Aim of the task: Of the lines below, copy those that hold the word "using".

The data:
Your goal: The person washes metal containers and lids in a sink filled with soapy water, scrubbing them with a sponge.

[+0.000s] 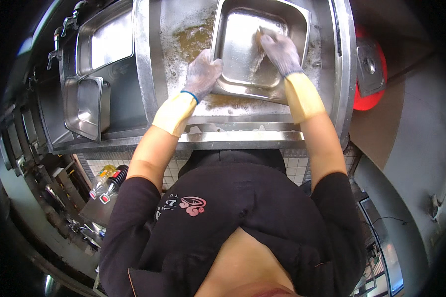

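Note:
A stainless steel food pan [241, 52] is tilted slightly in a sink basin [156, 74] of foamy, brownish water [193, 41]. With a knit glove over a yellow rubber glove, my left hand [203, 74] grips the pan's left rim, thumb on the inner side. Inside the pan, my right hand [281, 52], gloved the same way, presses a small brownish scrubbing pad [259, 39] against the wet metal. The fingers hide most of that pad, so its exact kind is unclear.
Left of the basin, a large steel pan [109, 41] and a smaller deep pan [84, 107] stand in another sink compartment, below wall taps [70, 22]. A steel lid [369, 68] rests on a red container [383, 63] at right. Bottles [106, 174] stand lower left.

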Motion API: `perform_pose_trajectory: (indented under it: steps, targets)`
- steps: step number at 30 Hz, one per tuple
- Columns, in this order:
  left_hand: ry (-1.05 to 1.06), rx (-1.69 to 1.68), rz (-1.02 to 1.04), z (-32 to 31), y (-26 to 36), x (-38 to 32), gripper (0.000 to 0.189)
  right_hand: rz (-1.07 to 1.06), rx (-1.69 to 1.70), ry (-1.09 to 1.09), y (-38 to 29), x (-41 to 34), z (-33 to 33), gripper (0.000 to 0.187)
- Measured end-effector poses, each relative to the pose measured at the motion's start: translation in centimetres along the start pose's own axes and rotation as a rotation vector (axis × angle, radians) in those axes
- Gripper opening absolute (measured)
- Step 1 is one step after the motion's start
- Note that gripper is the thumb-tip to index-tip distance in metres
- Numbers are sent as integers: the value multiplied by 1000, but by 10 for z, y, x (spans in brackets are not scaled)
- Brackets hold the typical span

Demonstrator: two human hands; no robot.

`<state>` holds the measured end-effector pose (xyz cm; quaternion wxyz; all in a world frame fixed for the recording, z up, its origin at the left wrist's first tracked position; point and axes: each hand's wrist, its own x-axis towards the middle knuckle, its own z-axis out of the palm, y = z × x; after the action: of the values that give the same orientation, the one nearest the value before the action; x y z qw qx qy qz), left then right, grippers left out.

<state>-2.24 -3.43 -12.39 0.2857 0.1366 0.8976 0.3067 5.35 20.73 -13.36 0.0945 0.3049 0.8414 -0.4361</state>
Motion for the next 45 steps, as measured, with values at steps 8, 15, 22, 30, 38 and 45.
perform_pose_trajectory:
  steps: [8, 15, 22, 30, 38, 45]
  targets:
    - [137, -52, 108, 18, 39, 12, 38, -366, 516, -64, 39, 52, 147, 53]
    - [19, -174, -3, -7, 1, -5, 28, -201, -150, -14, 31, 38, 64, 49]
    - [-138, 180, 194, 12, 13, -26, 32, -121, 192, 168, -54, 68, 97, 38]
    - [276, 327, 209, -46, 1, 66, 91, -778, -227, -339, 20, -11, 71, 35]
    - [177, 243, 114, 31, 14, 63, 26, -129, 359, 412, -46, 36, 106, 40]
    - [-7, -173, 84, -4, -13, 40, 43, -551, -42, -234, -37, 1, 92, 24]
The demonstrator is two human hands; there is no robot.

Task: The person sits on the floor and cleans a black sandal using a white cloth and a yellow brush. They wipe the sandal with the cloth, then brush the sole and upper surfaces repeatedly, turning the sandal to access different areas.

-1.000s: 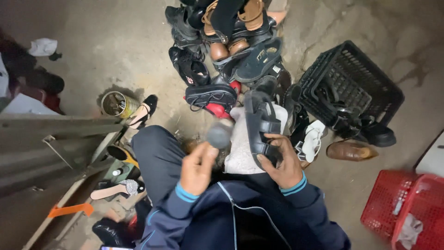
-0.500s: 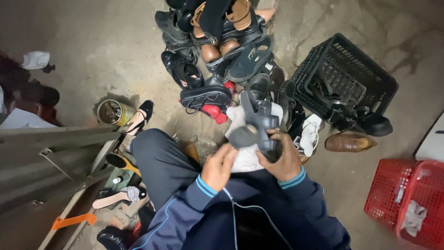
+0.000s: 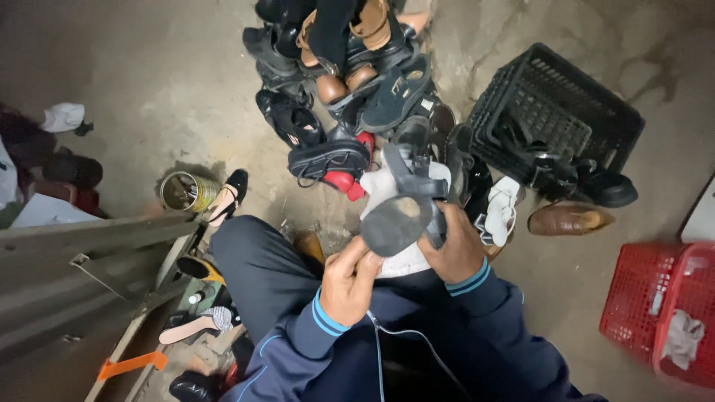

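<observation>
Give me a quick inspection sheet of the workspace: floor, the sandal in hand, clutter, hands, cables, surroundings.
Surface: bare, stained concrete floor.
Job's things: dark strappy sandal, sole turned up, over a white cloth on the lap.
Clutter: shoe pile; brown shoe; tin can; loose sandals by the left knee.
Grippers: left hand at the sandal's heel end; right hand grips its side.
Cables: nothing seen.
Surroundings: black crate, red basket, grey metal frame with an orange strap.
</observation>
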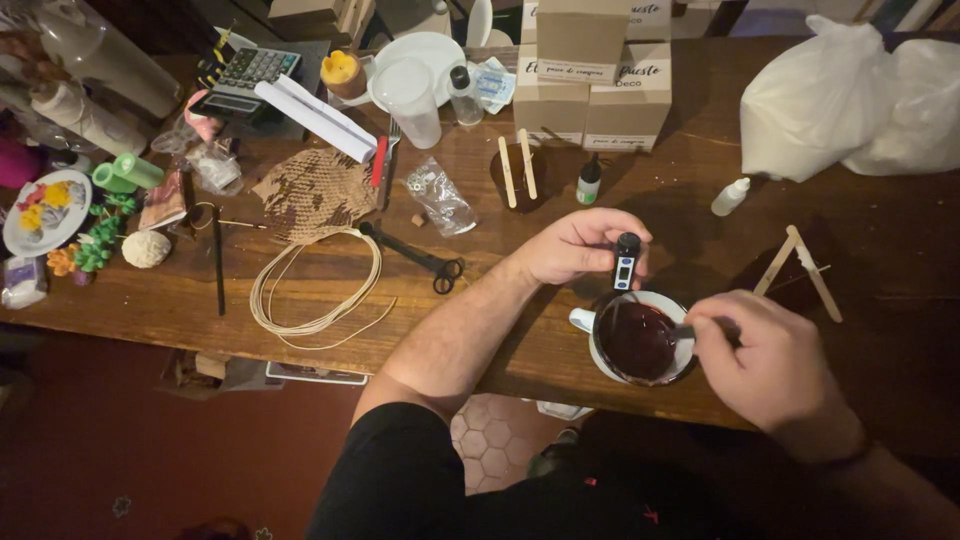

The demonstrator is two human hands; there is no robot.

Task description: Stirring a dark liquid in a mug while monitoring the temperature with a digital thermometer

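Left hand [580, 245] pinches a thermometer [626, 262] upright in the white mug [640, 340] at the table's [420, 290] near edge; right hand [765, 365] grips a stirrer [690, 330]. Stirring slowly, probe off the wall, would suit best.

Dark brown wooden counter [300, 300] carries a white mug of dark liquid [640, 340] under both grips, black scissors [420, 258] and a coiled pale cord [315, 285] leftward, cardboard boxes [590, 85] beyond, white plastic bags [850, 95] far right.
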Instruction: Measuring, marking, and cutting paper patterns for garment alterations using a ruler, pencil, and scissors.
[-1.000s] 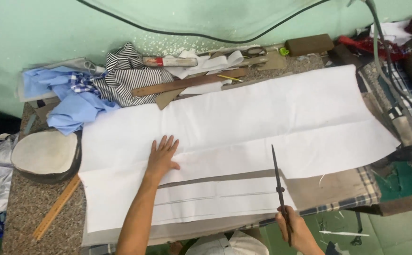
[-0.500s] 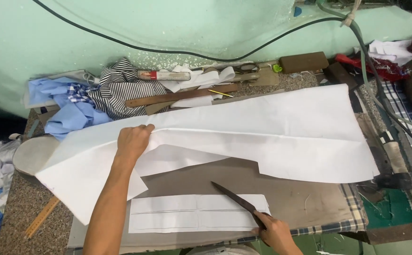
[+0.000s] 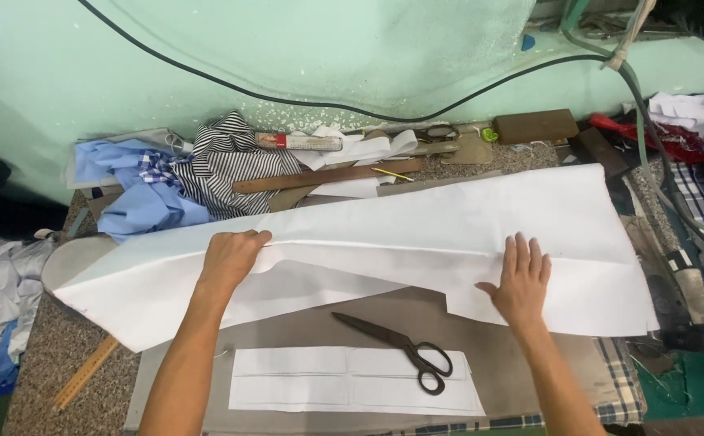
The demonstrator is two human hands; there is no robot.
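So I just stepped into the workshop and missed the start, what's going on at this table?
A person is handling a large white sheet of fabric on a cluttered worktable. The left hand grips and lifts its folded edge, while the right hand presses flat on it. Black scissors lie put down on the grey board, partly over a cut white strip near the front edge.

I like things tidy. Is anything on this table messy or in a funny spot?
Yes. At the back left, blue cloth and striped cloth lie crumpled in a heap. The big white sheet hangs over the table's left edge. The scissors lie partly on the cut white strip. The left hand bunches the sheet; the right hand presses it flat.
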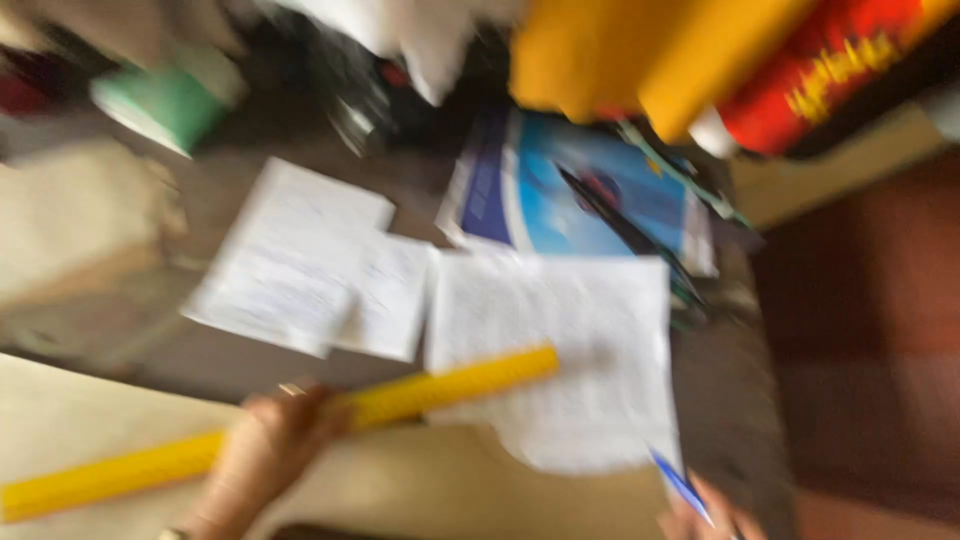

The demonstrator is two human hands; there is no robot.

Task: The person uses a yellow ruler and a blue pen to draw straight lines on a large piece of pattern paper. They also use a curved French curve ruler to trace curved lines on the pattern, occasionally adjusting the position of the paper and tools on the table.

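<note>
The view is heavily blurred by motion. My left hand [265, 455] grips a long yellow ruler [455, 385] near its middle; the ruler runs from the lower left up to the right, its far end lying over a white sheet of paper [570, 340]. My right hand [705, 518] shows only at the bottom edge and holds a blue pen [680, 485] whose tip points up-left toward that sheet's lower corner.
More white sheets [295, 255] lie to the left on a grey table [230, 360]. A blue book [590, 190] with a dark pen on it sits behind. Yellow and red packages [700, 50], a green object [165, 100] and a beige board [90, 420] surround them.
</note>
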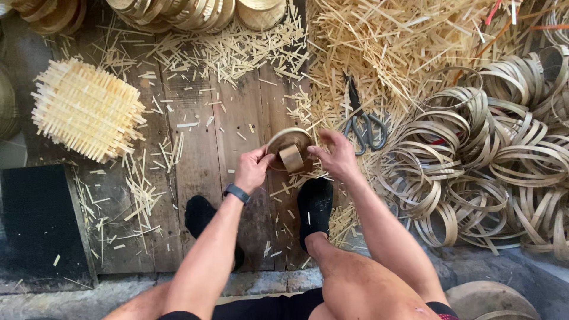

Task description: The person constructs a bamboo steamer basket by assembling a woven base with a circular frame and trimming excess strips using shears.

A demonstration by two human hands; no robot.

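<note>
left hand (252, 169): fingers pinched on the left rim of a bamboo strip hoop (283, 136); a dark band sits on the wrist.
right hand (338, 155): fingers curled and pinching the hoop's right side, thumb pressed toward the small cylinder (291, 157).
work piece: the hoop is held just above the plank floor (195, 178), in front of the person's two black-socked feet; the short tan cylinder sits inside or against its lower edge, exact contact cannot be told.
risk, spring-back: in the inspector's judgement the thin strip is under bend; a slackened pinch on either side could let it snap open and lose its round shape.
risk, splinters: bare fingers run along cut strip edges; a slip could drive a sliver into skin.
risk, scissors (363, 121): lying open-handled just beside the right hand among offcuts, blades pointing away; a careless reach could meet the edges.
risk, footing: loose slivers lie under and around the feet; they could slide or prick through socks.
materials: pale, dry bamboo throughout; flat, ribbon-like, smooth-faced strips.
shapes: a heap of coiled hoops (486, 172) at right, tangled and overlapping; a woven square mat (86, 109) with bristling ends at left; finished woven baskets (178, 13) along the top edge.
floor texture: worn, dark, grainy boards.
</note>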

Written solution:
Task: The person sits on the floor and cleans a black sandal using a white cloth and a yellow brush. They wipe the sandal with the cloth, then brush the sole and upper surfaces repeatedly, turning the sandal to access different areas.
Instruction: Measuring, marking, and cutting paper patterns for garment alterations using a ruler, pencil, and scissors.
Task description: The person constructs a bamboo steamer basket by assembling a woven base with a circular frame and trimming excess strips using shears.

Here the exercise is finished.